I glanced up at Levi and saw the hugest grin on his face. The doctor continued by saying, "you certainly have a little fighter. I am almost certain he is going to be fine, despite being so premature."

I smiled at Levi and he returned the favor by kissing my lips.

"Have the two of you picked out a name?"

Levi looked at me and the smile on his face grew even more. "Go ahead" I said rolling my eyes.

"James Elijah Hansen" Levi said with the biggest grin on his face.

"Do you want to come meet your son?" he asked Levi and I.

I nodded, unable to find the words. The doctor and Levi helped me into a wheelchair and led us to the natal unit. I could not believe I was finally going to meet my little baby boy I have been carrying around.

The doctor left Levi and I alone so that we could spend some time with our son.

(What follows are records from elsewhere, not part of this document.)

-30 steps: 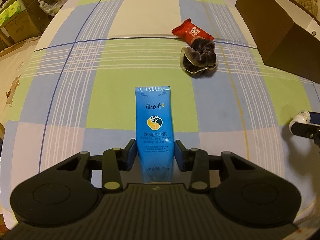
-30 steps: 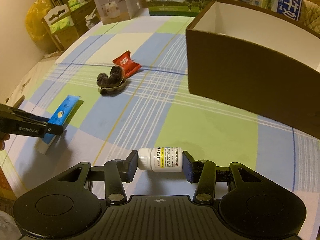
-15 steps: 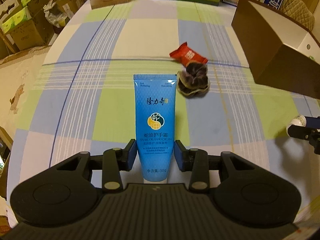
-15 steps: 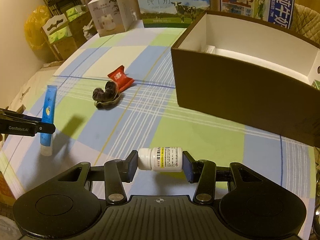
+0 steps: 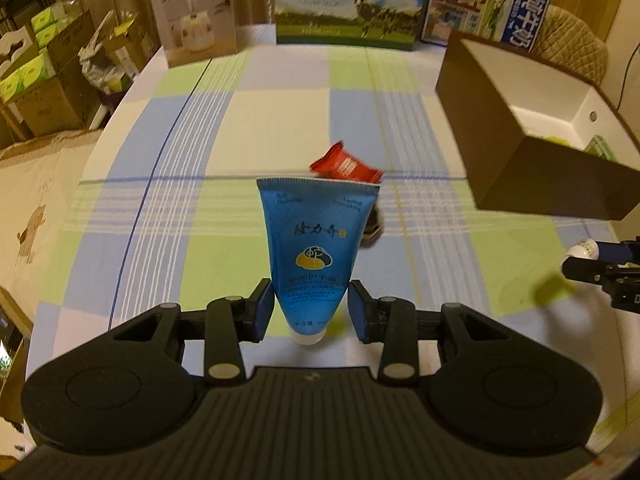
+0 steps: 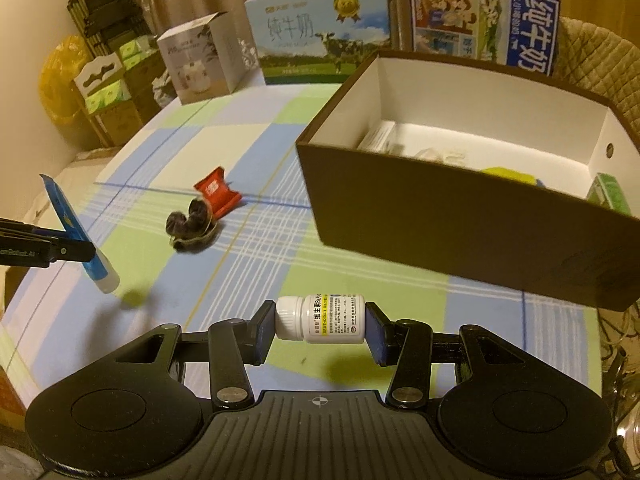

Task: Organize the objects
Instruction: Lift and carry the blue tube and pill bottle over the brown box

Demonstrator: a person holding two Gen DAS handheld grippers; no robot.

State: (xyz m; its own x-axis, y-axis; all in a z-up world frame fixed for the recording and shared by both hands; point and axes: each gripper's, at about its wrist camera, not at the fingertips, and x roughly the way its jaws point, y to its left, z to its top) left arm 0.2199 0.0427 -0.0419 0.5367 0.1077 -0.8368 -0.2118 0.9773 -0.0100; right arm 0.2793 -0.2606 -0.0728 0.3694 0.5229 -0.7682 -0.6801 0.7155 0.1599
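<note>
My left gripper is shut on a blue hand-cream tube and holds it tilted up above the checked tablecloth; the tube also shows at the left of the right wrist view. My right gripper is shut on a white pill bottle, held sideways above the cloth. An open brown box with a white inside stands just beyond it, holding several items; it also shows in the left wrist view. A red snack packet and a dark scrunchie lie on the cloth.
A milk carton box, a white appliance box and a blue printed box stand along the table's far edge. Cardboard boxes and a yellow bag sit off the table's left side. A quilted chair back rises behind the brown box.
Both grippers have lifted with their objects. The tube has left the cloth and tilted up. The brown box's inside has come into view.
</note>
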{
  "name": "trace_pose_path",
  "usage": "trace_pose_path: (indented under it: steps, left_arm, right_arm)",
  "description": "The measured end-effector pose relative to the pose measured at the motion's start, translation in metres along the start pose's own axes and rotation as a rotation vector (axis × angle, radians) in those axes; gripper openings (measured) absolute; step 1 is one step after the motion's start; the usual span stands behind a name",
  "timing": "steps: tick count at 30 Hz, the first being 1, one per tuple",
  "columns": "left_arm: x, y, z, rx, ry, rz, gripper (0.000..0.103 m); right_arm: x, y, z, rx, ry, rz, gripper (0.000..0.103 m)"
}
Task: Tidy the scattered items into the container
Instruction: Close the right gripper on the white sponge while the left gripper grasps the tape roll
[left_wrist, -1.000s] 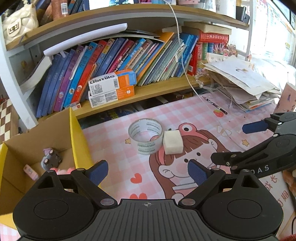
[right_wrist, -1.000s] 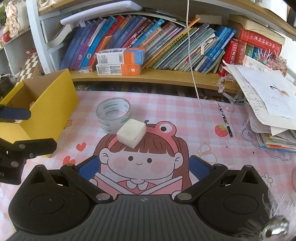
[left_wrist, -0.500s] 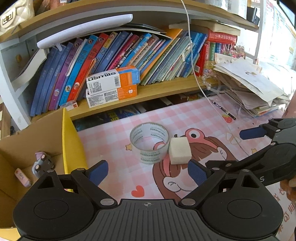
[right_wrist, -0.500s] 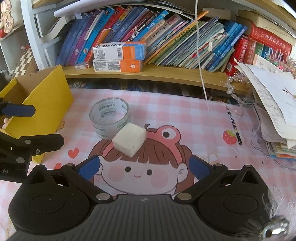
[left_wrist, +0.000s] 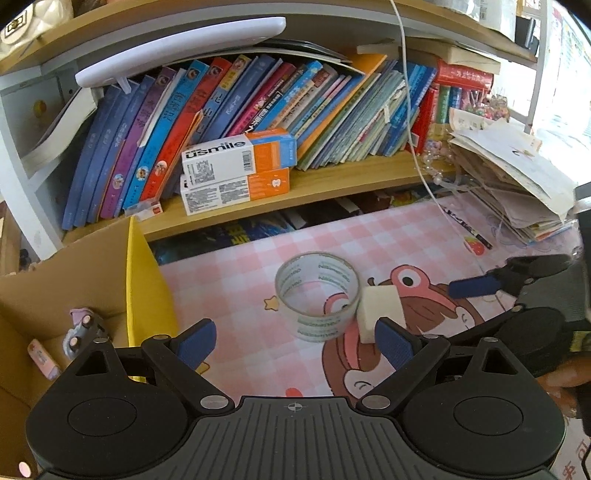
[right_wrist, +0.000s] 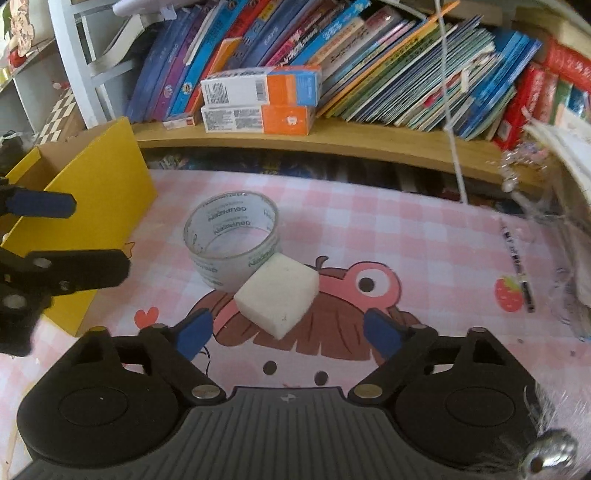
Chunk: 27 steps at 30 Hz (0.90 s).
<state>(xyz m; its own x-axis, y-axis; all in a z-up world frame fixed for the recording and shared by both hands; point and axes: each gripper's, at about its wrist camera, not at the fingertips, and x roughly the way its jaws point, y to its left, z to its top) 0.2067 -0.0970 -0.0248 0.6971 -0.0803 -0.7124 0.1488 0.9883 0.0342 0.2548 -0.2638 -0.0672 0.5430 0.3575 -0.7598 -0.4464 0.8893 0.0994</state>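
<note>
The right claw (right_wrist: 284, 332) is closing, its pads either side of the near corner of the white sponge (right_wrist: 277, 293) but not yet pressing it. The sponge lies on the pink table mat (right_wrist: 406, 240), touching the tape roll (right_wrist: 232, 238) just behind it. The left claw (left_wrist: 295, 341) hangs open and empty, the tape ahead of it. The yellow box (left_wrist: 142, 280) stands to the left, a small toy (left_wrist: 79, 330) inside. A pencil (right_wrist: 517, 264) lies to the right, near a paper stack (left_wrist: 517, 177). Books (left_wrist: 258, 107) and two cartons (left_wrist: 236, 170) fill the shelf behind.
</note>
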Motion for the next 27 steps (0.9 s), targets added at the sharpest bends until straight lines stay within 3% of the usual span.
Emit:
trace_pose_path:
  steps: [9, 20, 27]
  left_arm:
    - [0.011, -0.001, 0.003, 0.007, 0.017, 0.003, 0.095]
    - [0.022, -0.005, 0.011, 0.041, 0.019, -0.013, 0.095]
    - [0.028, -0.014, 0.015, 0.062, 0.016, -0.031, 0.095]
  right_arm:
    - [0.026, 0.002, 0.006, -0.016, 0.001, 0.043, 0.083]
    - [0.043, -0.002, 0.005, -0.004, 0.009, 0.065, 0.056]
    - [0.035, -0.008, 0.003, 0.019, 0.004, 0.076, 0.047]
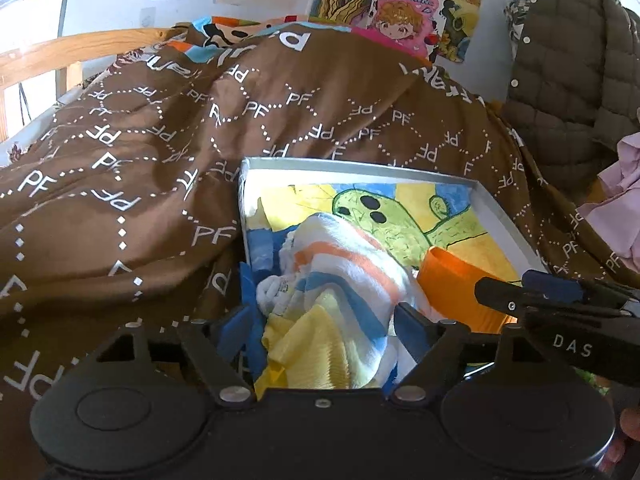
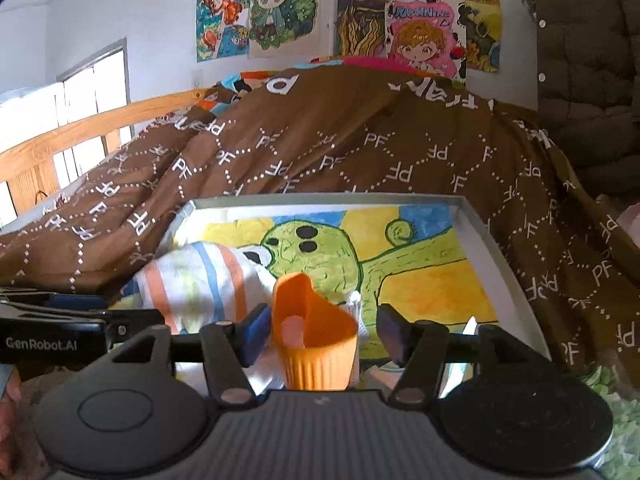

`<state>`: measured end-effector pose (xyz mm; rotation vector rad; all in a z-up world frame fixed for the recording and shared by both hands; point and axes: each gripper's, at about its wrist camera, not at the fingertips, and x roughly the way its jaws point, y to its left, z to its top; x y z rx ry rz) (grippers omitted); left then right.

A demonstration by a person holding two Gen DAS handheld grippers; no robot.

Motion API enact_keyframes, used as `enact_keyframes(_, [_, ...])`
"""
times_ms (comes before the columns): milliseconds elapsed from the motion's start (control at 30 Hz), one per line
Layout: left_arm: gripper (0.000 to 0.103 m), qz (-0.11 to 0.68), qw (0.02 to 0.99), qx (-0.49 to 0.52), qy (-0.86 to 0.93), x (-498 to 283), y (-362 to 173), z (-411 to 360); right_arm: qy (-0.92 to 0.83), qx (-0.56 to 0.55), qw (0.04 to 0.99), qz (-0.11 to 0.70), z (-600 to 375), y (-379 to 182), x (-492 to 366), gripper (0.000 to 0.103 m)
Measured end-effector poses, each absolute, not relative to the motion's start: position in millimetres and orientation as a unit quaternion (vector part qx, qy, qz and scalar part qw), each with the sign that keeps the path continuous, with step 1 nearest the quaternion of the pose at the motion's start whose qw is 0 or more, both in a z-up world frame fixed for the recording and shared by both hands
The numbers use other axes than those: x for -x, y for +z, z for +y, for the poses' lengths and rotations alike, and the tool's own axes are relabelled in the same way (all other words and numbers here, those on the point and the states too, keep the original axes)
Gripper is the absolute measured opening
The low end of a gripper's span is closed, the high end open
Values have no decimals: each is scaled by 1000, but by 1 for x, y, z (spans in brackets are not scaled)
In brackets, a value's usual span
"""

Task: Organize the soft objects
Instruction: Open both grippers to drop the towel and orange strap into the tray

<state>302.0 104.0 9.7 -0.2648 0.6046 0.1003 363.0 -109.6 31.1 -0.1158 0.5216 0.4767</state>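
Note:
A shallow white box [image 1: 360, 169] lined with a cactus painting lies on a brown patterned blanket [image 1: 140, 160]. A striped white, orange, blue and yellow soft cloth [image 1: 344, 280] lies in the box's near left part. My left gripper [image 1: 324, 320] is open, its blue pads either side of the cloth. An orange ribbed soft cup [image 2: 316, 340] stands between the pads of my right gripper [image 2: 320, 334], which is open around it; the left pad is close to it and the right pad stands apart. The cup [image 1: 460, 280] and right gripper also show in the left wrist view. The box [image 2: 476, 216] and cloth [image 2: 200, 280] show in the right wrist view.
The blanket [image 2: 360, 148] covers a bed with a wooden rail [image 1: 52, 52]. A dark quilted jacket [image 1: 572, 76] hangs at the right, with pink fabric [image 1: 624, 208] below it. Cartoon posters [image 2: 360, 20] cover the wall behind.

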Motion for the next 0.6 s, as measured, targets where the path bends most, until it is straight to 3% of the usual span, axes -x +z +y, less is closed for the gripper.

He was in an incubator and he looked like the most fragile thing in the world. It broke my heart to see my tiny little boy in-cased in the glass, looking so helpless and not being able to help him. Levi wrapped his arms around me and held me close as we looked at our little baby.

A nurse came briefly to check on him and to place his name card on his incubator. It warmed my heart to see my name in between Levi's and my baby boy James'. I could not wait for my baby to be strong enough to be able to be held in my arms and I know Levi felt the same.